§ **Exercise aim**
Restate word for word the lines of the records below, starting at the line that contains "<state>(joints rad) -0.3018" and ending at the line that contains "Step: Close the", with both of those lines included and nothing else.
##########
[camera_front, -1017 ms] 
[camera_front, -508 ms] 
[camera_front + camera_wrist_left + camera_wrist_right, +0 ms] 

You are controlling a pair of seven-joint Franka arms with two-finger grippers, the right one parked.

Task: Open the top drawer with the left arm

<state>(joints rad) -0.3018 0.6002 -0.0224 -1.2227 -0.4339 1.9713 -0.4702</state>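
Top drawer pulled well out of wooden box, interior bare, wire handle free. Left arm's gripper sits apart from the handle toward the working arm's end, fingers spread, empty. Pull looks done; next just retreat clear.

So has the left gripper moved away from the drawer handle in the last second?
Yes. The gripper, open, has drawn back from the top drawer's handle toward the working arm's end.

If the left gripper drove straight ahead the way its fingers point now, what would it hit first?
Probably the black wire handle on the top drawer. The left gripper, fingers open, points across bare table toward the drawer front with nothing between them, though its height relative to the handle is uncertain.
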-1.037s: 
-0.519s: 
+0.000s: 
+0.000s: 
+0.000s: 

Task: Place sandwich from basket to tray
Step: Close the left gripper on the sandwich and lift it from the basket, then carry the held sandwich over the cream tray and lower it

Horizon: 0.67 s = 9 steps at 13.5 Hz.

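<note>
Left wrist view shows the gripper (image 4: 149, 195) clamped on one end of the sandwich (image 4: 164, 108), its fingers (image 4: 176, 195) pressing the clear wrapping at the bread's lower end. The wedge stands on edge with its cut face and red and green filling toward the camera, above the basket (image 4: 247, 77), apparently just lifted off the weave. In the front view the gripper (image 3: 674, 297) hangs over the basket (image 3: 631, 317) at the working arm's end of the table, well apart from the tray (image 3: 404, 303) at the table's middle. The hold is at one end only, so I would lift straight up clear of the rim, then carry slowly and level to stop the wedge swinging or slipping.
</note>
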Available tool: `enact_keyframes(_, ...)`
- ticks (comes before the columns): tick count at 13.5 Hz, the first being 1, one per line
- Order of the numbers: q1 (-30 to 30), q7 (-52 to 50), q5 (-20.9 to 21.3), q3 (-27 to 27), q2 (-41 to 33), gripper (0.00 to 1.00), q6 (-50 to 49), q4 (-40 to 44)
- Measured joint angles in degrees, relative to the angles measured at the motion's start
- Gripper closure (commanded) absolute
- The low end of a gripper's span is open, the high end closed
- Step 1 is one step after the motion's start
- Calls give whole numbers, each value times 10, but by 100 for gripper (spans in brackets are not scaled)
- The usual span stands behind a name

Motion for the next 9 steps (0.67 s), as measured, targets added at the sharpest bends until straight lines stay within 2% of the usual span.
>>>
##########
§ **Answer box**
<state>(joints rad) -0.3018 0.6002 -0.0224 -1.2227 -0.4339 1.9713 -0.4702</state>
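Top drawer pulled well out of wooden box, interior bare, wire handle free. Left arm's gripper sits apart from the handle toward the working arm's end, fingers spread, empty. Pull looks done; next just retreat clear.

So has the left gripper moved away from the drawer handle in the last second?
Yes. The gripper, open, has drawn back from the top drawer's handle toward the working arm's end.

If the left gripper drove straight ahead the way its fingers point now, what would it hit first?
Probably the black wire handle on the top drawer. The left gripper, fingers open, points across bare table toward the drawer front with nothing between them, though its height relative to the handle is uncertain.
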-1.037s: 
-0.519s: 
+0.000s: 
+0.000s: 
+0.000s: 

Task: Place sandwich from basket to tray
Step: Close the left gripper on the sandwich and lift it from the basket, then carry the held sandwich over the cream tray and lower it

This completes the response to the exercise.